A l’occasion de la remise du prix Lumière à Michael Mann ce vendredi 17 octobre 2025 retour sur Hacker (2015), diffusé au festival Lumière comme l’ensemble des films du grand réalisateur américain.
À Hong Kong, la centrale nucléaire de Chai Wan a été hackée. Un logiciel malveillant, sous la forme d’un outil d’administration à distance ou RAT (Remote Access Tool), a ouvert la porte à un autre malware plus puissant qui a détruit le système de refroidissement de la centrale, provoquant la fissure d’un caisson de confinement et la fusion de son coeur. Aucune tentative d’extorsion de fonds ou de revendication politique n’a été faite. Ce qui a motivé cet acte criminel reste un mystère.
Un groupe de hauts gradés de l’APL (Armée populaire de libération chinoise) charge le capitaine Dawai Chen, spécialiste de la défense contre les cyberattaques, de retrouver et de neutraliser l’auteur de ce crime.
À Chicago, le Mercantile Trade Exchange (CME) est hacké, provoquant l’inflation soudaine des prix du soja.
Carol Barrett, une agente chevronnée du FBI, encourage ses supérieurs à associer leurs efforts à ceux de la Chine. Mais le capitaine Chen est loin de l’idée qu’elle s’en était faite. Formé au MIT, avec une parfaite maîtrise de l’anglais, l’officier chinois insiste pour que ses homologues américains libèrent sur le champ un célèbre hacker détenu en prison : Nicholas Hathaway.
Six ans après Public Enemies, Michael Mann est de retour avec un thriller informatique de belle facture.

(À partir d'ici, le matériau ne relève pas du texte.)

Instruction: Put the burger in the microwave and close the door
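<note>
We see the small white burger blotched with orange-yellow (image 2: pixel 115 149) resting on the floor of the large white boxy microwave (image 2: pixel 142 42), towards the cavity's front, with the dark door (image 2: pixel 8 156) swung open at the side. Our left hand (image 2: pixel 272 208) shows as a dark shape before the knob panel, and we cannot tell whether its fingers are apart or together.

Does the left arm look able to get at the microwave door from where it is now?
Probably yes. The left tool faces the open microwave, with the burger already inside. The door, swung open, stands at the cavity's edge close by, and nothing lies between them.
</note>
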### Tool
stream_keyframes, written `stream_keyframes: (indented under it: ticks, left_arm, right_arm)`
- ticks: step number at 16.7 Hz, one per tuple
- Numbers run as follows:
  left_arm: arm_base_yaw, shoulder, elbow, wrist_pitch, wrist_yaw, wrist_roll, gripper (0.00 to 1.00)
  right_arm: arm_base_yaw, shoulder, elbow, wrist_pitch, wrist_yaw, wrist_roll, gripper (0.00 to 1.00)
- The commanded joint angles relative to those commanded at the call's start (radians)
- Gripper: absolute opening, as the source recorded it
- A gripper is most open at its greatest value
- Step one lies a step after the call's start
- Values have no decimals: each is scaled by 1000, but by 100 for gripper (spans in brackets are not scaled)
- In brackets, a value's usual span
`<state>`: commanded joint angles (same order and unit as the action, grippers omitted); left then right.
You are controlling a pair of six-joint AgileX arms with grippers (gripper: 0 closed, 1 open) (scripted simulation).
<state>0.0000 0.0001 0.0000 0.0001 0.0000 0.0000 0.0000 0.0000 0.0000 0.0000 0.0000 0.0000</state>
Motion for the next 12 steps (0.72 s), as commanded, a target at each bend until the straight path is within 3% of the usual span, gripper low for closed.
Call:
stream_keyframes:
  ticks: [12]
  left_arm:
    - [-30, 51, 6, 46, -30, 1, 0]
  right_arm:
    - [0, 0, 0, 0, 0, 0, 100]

Mélange inspiré de virtuel et réel, le film illustre tout d’abord, via les images de synthèse et un montage parallèle nerveux (action/réaction), la vitesse vertigineuse à laquelle un virus numérique se propage, le flux impressionnant de données informatiques à travers la toile. Le récit est un affrontement à coups de clics, de codes à distance sur différents terrains de jeu (la plus belle scène est l’incursion dans le système informatique d’une banque au moyen d’une clé USB) avant des combats rapprochés, lourdement armés puis un mano à mano final lors d’une cérémonie balinaise à Jakarta, pugilat violent où le héros, délesté d’une technologie moderne, retourne à une sauvagerie primitive, aidé d’armes blanches, pour terrasser son ennemi.
Sont manifestes vitesse et précision (découpage au cordeau) dans ces scènes d’action d’une violence hyperréaliste filmées avec le talent légendaire de l’esthète Michael Mann (bel usage du numérique après Collateral et Miami Vice), toujours soucieux du réalisme des faits criminels et procédures policières dépeints dans ses récits policiers.

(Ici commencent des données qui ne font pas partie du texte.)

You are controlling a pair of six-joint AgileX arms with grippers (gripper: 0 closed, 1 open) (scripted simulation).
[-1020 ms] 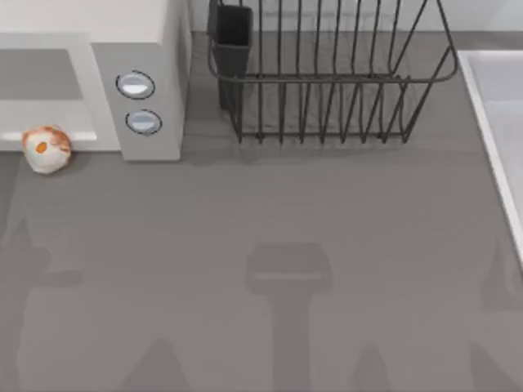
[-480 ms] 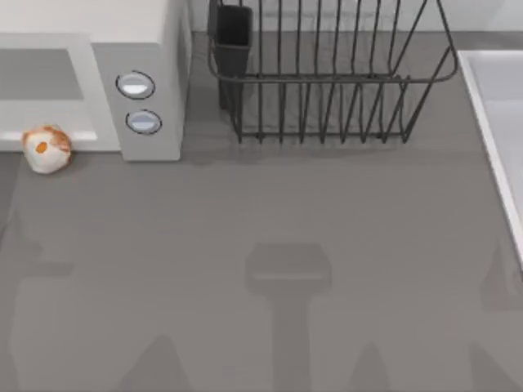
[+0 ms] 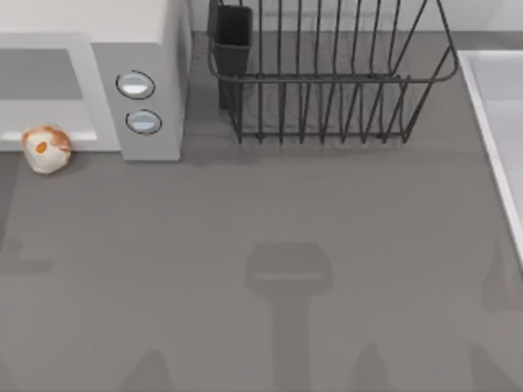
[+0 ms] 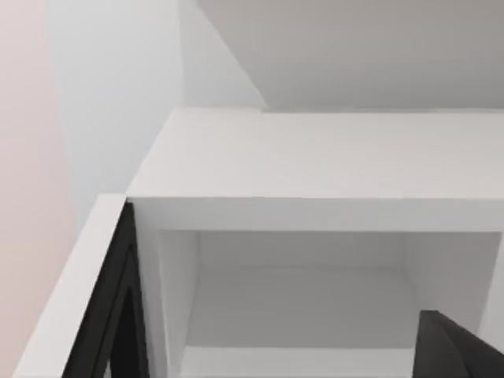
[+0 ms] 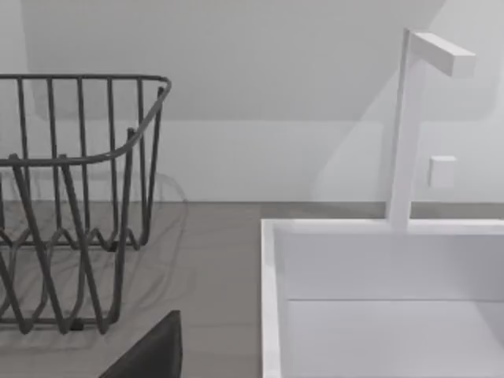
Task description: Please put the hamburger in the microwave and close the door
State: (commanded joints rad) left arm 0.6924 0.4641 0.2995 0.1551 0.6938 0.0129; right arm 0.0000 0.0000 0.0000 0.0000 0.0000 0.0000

Nicholas Hathaway (le colosse Chris Hemsworth plutôt bon en hacker de génie) est un héros typiquement mannien, un super-professionnel jusqu’au boutiste et intrépide, maîtrisant l’art de la dissimulation et de l’attaque rapide. Ce hors-la-loi plutôt sympathique est opposé à un méchant retors, également un cador dans son domaine, un dangereux hacker au physique lambda qui pourrait être votre voisin, un touriste : la menace est anonyme, peut venir de n’importe où; le choix de ne pas montrer avant le dernier acte le visage du malfaiteur qui avance sournoisement, tapi dans l’ombre, les pièces de son échiquier, renforce la tension dramatique. Dans cet univers masculin dangereux et violent, l’adjonction d’une histoire d’amour avec une jeune femme asiatique (écho de Miami Vice) apporte quelques respirations sensuelles grâce à la mise en scène élégante de Mann, toujours efficace pour transcender une image ou une idée sur-utilisée grâce au découpage, un effet de ralenti ou un son, une musique.

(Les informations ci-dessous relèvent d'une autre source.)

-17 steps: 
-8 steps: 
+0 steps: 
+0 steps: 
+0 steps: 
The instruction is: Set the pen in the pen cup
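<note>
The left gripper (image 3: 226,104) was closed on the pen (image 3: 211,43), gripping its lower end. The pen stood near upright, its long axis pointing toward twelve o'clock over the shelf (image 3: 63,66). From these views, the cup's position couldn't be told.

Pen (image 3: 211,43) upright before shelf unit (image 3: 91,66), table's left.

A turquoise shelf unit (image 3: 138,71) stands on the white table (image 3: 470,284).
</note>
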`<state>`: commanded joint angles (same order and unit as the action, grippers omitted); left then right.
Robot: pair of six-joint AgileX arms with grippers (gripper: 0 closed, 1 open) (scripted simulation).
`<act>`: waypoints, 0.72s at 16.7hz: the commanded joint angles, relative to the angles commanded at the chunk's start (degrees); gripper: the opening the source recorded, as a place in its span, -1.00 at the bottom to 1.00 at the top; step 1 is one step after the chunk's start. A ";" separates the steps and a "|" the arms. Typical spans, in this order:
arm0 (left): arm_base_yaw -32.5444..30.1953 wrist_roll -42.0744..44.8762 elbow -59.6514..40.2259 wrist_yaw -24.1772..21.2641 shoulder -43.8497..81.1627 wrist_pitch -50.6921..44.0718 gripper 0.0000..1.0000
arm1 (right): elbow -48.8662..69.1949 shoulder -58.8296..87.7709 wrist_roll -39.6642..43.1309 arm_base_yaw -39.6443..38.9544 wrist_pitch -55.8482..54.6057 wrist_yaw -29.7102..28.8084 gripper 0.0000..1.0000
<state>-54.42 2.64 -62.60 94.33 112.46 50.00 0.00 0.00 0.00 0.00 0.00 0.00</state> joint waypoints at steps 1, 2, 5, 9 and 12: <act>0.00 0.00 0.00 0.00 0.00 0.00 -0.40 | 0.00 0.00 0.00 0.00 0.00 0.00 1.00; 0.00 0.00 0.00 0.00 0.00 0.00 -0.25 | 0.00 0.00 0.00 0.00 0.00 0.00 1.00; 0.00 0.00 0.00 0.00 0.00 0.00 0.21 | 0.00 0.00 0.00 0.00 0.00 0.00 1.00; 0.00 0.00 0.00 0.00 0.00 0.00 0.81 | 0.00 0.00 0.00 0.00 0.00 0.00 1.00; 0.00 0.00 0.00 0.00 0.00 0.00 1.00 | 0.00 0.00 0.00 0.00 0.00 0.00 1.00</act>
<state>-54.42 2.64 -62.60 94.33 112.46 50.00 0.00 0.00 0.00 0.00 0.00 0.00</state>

Certainement moins intense que les excellents polars urbains Heat, Collateral qui ont fait la légende Mann, Hacker se révèle prenant grâce à l’exigence coutumière de son réalisateur dans l’exécution des scènes d’action et l’accumulation de rebondissements bien ficelés dans cette course intrépide qui conduit, pour notre plus grand plaisir, les personnages de Hong Kong à Manille en passant par Chigago pour contrer une menace numérique à l’échelle planétaire.